I'll revisit this patch shorty, but I'm a bit busy at the moment :)

appcs marked 3 inline comments as done.Nov 1 2018, 10:50 AM
appcs added inline comments.
lib/StaticAnalyzer/Checkers/TimeChecker.cpp
63

Thank you, yes, I understand and will bear in mind the point about declarations on top and definitions beneath. Appreciate your help very much, thank you.

Let's talk about more general topics: Your checker's name is "TimeChecker", not "Y2K38Checker" or something similar, do you have plans on expanding this checker to cover more time.h related functionality?

appcs marked 2 inline comments as done.Nov 1 2018, 4:21 PM

Let's talk about more general topics: Your checker's name is "TimeChecker", not "Y2K38Checker" or something similar, do you have plans on expanding this checker to cover more time.h related functionality?
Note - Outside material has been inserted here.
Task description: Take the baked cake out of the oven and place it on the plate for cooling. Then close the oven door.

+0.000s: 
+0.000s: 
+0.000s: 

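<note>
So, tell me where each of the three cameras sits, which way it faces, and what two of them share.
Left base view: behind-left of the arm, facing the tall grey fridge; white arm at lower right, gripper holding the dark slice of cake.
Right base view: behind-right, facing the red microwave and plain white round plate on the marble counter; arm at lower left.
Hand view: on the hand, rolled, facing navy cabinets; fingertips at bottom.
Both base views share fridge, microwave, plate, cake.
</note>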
Yes, going forward, I plan to detect general indications of use of improperly implemented time.h functionality or improper use of time.h facility, e.g.:

  • Warn if a typedef for time_t does not come from a header file with the standard header name: 'time.h'
  • Warn if a typedef for the time_t type is not found in the translation unit.
  • Verify time.h function signatures.
  • Not using double difftime(time_t time1, time_t time0) to find the time difference between time1 and time0. ...
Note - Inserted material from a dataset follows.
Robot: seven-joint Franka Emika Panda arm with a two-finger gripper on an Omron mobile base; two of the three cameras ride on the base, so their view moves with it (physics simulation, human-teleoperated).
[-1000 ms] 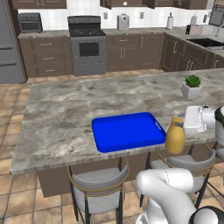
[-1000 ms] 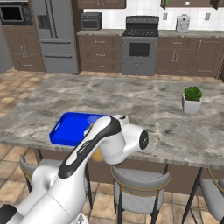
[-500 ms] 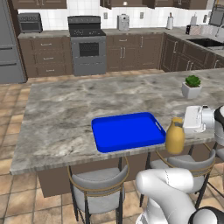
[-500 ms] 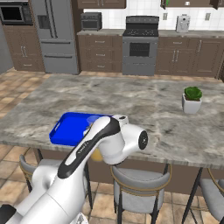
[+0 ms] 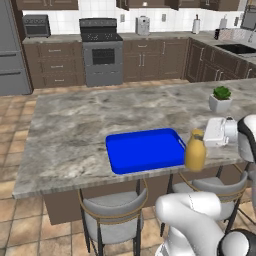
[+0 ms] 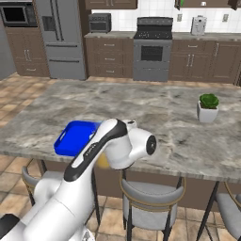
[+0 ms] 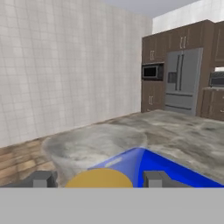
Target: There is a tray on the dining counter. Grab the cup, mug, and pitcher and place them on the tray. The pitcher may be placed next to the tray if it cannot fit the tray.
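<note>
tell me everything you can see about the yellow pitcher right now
The pitcher is a small yellow-orange vessel shaped like a bottle, with a rounded body, a narrower neck and a smooth, matte look. It is upright at the near edge of the dining counter, just right of the blue tray and outside its rim. The gripper is at its neck, a finger on each side of the round top in the hand view. Whether the base rests on the stone or hangs just above it cannot be told.
</note>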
    While Y2K38 is the immediate problem needing addressing and the motivation for taking a closer look at time_t usage in one's program, the idea is to be sure of using time.h facility correctly and fully, in general; while at it. Also, vice-versa, if the user is checking their usage of time.h related functionality, then now is the time to act on any lurking Y2K38 issues. I imagine that there is analysis to be developed, modeled on how a user would trace through their time_t values (def and use) as they debug issues, so that the TimeChecker makes inferences that the user would eventually make.

Let's talk about more general topics: Your checker's name is "TimeChecker", not "Y2K38Checker" or something similar, do you have plans on expanding this checker to cover more time.h related functionality?

Yes, going forward, I plan to detect general indications of use of improperly implemented time.h functionality or improper use of time.h facility, e.g.:

  • Warn if a typedef for time_t does not come from a header file with the standard header name: 'time.h'
  • Warn if a typedef for the time_t type is not found in the translation unit.
  • Verify time.h function signatures.
  • Not using double difftime(time_t time1, time_t time0) to find the time difference between time1 and time0. ...

    While Y2K38 is the immediate problem needing addressing and the motivation for taking a closer look at time_t usage in one's program, the idea is to be sure of using time.h facility correctly and fully, in general; while at it. Also, vice-versa, if the user is checking their usage of time.h related functionality, then now is the time to act on any lurking Y2K38 issues. I imagine that there is analysis to be developed, modeled on how a user would trace through their time_t values (def and use) as they debug issues, so that the TimeChecker makes inferences that the user would eventually make.

I'm sadly not an expert on this particular topic, but it sounds good to me! The main reason why I asked this question is that I was curious whether you only do AST based analysis, and it seems to me that you do. A natural question that arises with AST based checkers is whether a simpler clang-tidy check could do the job just as well. Were there any particular reasons why you picked the static analyzer instead?

I realize that I should've asked this question before a barrage of lower lever observations :/ I'm not at all saying that this patch should be remade, please don't get me wrong, but in any case, sorry about this, certainly a lesson for me too on how I should leave feedback on patches.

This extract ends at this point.